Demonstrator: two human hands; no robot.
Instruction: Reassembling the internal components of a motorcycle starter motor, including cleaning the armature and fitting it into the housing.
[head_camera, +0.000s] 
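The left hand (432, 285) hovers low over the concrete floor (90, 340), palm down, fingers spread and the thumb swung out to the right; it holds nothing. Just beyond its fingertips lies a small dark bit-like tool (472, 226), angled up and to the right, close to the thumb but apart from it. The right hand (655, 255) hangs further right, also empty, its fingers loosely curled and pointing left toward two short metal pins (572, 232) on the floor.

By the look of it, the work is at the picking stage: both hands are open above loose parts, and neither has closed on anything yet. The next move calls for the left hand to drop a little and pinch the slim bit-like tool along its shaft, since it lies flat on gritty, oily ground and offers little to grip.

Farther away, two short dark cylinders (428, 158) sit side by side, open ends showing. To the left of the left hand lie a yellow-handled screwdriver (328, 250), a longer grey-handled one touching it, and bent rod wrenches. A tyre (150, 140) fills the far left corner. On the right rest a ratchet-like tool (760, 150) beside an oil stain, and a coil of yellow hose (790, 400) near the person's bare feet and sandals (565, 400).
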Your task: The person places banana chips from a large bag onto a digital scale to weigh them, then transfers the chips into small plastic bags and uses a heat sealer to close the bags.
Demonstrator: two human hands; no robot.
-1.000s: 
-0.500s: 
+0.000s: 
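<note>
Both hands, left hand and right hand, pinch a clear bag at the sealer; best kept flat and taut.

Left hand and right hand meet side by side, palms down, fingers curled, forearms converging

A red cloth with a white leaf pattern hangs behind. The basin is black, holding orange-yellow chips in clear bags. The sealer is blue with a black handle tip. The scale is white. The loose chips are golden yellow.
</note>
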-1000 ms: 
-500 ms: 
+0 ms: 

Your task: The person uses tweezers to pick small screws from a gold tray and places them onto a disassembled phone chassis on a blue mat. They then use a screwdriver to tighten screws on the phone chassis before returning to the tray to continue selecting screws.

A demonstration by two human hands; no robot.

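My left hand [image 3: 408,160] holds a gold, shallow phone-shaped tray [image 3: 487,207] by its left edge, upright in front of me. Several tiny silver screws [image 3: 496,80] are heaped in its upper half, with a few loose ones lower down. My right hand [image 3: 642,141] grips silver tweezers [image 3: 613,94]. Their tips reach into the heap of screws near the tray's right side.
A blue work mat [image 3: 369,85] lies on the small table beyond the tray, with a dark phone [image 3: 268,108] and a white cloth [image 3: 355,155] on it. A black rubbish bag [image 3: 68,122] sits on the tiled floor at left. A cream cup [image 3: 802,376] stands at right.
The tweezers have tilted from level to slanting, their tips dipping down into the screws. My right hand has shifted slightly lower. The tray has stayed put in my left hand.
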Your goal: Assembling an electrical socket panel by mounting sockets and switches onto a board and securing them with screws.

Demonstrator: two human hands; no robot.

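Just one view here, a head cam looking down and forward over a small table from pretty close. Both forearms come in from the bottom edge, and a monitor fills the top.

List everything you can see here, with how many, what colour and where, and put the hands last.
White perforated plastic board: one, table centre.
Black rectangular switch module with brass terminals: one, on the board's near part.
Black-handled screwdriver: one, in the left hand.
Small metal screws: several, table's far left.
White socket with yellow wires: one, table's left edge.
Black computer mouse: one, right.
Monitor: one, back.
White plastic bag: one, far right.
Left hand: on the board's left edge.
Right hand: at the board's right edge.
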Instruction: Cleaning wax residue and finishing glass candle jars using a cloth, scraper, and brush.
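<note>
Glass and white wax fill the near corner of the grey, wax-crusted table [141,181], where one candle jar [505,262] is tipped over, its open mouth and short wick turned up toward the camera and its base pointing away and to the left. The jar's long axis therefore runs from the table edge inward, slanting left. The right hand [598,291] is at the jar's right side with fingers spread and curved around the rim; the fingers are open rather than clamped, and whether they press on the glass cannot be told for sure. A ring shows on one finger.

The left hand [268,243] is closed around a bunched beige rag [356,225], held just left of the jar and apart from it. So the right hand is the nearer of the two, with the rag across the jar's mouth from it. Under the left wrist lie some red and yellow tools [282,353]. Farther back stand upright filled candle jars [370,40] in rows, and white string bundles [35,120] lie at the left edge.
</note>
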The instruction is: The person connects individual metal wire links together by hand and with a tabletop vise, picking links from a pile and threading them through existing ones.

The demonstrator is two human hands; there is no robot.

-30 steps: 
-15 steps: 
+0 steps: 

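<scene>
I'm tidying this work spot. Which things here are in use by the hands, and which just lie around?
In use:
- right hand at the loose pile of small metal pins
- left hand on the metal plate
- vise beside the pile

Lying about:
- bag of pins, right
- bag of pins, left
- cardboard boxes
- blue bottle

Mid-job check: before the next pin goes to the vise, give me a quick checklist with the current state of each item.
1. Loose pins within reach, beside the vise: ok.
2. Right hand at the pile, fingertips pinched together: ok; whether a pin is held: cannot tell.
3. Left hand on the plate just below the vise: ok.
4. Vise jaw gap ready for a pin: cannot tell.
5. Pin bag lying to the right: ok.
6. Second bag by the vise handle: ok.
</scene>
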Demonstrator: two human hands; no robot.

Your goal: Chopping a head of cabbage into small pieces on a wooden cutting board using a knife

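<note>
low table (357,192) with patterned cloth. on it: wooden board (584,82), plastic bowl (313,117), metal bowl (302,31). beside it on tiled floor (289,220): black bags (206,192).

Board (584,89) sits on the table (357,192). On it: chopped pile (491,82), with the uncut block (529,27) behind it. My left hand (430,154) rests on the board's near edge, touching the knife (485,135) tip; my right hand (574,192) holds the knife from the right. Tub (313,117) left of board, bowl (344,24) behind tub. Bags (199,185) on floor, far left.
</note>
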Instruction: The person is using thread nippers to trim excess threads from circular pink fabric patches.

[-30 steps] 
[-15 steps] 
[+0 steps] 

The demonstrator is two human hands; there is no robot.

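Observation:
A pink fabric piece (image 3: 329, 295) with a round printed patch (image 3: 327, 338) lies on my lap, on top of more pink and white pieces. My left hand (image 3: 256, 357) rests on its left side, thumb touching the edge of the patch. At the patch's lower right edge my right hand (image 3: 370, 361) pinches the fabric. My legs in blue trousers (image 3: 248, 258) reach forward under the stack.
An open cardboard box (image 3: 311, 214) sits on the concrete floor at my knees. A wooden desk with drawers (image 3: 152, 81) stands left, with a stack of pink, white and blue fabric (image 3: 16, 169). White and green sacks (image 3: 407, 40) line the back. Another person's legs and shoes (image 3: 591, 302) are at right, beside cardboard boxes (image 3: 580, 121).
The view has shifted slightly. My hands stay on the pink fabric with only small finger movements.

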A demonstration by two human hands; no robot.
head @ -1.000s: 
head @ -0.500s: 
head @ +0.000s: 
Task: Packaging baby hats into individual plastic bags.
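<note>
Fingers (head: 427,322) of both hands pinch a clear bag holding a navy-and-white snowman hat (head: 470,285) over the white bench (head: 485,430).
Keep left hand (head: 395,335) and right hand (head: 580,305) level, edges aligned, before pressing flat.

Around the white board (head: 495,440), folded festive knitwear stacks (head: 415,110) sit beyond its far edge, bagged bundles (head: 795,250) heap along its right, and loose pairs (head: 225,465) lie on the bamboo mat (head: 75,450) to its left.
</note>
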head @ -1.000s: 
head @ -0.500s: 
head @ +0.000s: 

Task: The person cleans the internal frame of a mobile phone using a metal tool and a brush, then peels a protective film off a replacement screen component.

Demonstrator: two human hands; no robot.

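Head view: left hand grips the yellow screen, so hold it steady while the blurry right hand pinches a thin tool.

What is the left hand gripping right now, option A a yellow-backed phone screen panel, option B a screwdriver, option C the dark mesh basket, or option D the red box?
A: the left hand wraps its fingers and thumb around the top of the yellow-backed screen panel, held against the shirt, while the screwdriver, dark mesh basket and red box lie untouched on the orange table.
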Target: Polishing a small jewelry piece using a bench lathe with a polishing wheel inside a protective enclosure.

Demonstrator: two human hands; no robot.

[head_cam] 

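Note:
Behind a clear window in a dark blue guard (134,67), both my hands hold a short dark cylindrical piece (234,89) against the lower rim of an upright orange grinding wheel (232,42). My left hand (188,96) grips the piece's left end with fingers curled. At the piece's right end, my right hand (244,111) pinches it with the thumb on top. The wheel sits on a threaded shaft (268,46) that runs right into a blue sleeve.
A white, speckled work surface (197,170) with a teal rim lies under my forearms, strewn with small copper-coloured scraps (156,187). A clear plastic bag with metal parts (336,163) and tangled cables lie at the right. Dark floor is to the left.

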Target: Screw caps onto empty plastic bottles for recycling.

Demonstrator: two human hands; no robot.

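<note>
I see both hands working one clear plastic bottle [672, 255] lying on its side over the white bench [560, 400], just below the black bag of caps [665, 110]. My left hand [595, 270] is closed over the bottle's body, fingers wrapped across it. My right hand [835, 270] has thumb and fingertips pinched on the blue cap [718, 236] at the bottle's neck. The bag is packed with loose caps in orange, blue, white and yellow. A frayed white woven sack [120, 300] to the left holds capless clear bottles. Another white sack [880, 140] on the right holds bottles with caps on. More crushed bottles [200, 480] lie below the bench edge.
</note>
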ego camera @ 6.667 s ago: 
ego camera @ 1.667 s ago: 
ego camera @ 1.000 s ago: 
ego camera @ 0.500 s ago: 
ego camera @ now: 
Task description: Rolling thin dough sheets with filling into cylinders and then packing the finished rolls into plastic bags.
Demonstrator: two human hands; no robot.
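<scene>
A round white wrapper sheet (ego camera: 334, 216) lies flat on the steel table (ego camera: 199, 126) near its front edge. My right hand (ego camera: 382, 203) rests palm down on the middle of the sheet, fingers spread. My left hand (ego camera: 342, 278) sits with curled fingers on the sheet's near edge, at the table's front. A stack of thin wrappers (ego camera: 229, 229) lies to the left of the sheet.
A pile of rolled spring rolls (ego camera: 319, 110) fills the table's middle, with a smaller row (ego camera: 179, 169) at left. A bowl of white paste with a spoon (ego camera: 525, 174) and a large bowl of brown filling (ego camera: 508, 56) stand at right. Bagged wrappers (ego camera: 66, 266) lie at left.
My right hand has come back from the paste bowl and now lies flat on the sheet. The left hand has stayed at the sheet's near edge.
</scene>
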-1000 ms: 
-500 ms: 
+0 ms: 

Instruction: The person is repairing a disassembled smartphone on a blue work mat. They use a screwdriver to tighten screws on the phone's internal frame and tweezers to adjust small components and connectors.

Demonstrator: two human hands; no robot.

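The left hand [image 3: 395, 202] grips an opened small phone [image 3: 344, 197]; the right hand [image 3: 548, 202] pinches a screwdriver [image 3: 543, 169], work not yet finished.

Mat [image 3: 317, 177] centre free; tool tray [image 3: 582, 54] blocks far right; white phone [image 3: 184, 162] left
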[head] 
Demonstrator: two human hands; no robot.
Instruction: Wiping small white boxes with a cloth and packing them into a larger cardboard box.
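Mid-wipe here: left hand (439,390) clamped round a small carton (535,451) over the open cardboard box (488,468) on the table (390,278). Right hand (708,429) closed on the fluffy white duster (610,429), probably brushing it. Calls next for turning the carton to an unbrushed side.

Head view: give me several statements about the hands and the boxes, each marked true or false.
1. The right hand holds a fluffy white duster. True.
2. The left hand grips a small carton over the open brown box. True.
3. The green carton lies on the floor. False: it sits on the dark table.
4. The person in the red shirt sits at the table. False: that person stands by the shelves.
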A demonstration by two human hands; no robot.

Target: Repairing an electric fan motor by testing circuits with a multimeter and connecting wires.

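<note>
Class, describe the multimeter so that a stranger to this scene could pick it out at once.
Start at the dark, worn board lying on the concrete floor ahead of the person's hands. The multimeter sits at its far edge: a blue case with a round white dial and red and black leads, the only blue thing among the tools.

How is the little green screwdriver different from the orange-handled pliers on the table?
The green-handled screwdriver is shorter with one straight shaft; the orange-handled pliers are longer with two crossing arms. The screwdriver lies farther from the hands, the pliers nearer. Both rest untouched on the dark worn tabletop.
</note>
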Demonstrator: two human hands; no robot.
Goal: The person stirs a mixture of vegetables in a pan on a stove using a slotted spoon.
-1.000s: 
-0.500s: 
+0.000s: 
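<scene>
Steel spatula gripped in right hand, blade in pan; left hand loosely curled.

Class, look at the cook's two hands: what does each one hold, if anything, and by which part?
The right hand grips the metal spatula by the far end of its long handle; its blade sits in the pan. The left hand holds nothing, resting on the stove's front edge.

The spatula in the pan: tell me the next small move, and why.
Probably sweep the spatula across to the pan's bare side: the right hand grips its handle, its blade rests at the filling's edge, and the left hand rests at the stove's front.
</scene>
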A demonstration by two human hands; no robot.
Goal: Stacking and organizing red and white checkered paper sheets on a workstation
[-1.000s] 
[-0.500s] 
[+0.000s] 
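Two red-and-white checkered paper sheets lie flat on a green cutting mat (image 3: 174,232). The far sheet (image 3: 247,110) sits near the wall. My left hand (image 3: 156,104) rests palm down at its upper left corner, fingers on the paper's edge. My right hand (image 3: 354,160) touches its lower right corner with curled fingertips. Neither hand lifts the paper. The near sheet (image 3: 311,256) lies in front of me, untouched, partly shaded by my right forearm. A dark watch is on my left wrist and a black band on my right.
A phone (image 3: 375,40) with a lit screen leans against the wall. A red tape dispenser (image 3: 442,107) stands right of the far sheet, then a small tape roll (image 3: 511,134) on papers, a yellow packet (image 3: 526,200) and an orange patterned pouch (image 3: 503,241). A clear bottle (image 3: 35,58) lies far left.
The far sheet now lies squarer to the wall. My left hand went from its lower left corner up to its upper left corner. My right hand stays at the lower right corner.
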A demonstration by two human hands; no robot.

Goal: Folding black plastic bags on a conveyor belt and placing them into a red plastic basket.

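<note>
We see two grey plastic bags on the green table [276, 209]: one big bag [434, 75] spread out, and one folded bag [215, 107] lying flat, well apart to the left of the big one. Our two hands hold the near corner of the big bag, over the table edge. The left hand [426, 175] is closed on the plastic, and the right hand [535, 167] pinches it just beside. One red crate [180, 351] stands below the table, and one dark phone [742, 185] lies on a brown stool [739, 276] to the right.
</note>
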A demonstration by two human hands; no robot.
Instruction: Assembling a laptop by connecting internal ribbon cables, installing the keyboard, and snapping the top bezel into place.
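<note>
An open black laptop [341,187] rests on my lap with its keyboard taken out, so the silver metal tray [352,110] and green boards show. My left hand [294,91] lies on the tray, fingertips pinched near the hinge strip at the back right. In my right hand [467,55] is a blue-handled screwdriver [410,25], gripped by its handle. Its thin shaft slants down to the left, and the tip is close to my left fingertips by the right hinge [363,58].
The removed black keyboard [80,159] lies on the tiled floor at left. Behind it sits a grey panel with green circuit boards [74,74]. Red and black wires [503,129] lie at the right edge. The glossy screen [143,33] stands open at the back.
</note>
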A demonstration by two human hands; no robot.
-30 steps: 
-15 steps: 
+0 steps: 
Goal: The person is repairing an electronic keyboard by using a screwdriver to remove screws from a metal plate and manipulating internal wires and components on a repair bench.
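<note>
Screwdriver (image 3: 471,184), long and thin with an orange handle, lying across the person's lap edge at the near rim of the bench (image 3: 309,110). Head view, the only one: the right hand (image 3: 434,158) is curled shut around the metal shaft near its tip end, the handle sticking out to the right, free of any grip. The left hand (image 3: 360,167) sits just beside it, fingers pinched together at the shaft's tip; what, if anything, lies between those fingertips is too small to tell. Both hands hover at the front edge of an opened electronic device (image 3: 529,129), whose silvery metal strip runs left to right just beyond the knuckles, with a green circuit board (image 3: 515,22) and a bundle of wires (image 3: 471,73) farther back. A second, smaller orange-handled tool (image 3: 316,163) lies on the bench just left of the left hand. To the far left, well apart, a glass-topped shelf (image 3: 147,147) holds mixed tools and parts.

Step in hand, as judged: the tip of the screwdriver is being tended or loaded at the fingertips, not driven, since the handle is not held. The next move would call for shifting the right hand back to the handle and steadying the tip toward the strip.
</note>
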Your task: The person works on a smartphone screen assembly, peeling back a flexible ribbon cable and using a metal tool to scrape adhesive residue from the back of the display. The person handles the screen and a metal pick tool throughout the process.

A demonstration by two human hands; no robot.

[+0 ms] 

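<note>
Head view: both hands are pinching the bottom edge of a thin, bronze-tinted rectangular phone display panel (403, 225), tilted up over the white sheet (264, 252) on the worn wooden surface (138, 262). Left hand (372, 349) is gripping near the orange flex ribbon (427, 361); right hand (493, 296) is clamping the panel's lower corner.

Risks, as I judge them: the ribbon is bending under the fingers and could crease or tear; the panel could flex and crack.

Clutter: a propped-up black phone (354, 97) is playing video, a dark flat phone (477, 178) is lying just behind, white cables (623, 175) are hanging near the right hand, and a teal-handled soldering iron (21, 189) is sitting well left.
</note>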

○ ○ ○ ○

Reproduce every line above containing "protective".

• **EXERCISE ANSWER**:
Task: The person cleans the internal frame of a mobile phone using a metal tool and a brush, then peels a protective film off a replacement screen component.
Target: Polishing a small jewelry piece using a bench lathe with a polishing wheel inside a protective enclosure.

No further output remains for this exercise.